A common, negative understanding of the social/political/economic history of the industrial revolution and laissez-faire capitalism is one of exploitation of the environment and society leaving the planet itself in danger and individuals deracinated and neurotic. According to this view, people exchanged idyllic countries living with a slave existence in filthy, overcrowded, and dangerous cities. The relevant images are always of billowing smokestacks and child labor. A corollary to this understanding is that progressive government finally fought to curb the excesses of monopoly capitalism, and has been continuing to fight against this threat to this day. We might call this the left or Marxian understanding.

But there are also conservative critiques of the social/political/economic history of the industrial revolution and laissez-faire capitalism. About 100 years ago G. K. Chesterton and Hilaire Belloc in their book The Servile State, presented a similarly negative view of capitalism while proposing the distributist economic system of smallholders of capital. I recommend the Youtube channel of Mary Kochan who has explained the potential blessings of a distributist economy in a series of podcasts.
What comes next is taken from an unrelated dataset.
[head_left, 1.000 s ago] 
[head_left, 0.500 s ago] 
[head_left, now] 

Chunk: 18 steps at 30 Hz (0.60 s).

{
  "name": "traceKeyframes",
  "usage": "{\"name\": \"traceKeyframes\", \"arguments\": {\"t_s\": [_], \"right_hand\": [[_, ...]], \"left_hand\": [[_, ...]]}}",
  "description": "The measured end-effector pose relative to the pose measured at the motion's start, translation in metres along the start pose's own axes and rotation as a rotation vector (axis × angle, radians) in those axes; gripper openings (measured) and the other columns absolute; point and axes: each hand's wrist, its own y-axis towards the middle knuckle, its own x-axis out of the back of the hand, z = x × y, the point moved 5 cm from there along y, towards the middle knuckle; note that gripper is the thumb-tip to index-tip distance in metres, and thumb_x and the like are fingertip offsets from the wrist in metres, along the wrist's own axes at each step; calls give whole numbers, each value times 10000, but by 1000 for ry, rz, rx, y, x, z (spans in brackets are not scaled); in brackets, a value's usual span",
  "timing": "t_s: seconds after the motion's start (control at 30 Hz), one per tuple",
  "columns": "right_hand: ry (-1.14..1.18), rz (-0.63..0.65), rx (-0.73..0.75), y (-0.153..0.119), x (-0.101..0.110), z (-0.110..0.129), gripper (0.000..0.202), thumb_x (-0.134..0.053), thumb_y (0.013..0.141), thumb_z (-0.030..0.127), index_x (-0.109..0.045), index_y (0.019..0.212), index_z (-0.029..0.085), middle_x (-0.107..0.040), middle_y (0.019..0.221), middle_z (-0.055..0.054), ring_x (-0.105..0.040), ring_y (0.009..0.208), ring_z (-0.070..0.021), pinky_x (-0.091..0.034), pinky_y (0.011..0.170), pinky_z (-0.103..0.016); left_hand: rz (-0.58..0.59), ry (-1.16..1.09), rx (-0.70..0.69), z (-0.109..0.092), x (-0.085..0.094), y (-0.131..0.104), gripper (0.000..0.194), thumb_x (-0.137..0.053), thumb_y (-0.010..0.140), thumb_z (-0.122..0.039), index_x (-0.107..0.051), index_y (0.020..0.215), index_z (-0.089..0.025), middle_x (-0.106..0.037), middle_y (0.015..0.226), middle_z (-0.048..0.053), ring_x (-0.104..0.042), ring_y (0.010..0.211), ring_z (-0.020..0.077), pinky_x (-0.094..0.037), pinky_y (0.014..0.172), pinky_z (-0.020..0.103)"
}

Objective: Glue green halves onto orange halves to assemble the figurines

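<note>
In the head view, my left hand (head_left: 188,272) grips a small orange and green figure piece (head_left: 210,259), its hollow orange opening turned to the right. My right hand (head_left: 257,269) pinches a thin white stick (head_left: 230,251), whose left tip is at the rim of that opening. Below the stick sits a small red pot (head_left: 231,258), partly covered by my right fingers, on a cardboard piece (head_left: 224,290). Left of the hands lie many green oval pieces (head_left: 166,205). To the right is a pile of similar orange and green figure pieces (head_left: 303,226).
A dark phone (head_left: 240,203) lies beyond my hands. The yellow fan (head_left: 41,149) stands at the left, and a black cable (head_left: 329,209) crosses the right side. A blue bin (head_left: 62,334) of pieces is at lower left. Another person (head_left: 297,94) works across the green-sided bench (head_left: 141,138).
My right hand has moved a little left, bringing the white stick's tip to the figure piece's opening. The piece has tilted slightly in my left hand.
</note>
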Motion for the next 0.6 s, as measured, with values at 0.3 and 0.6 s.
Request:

From a free market, libertarian perspective there is a contrary, positive history to be told. Friedrich Hayek edited and contributed to the book of essays, Capitalism and the Historians. The Mises Institute website gives this description:

“Even today, social scientists and historians continue to treat the Industrial Revolution as if it were the beginning of the end of civilization. What the essays in this book do is show the opposite. It was in many ways the beginning of a new civilization that permitted a high standard of living for the mass of the population and resulted in longer and healthier lives. It was not characterized by coercion and social devastation but rather increased freedom and individual choice.”

Also from the Mises Institute is Murray Rothbard’s The Progressive Era (audio).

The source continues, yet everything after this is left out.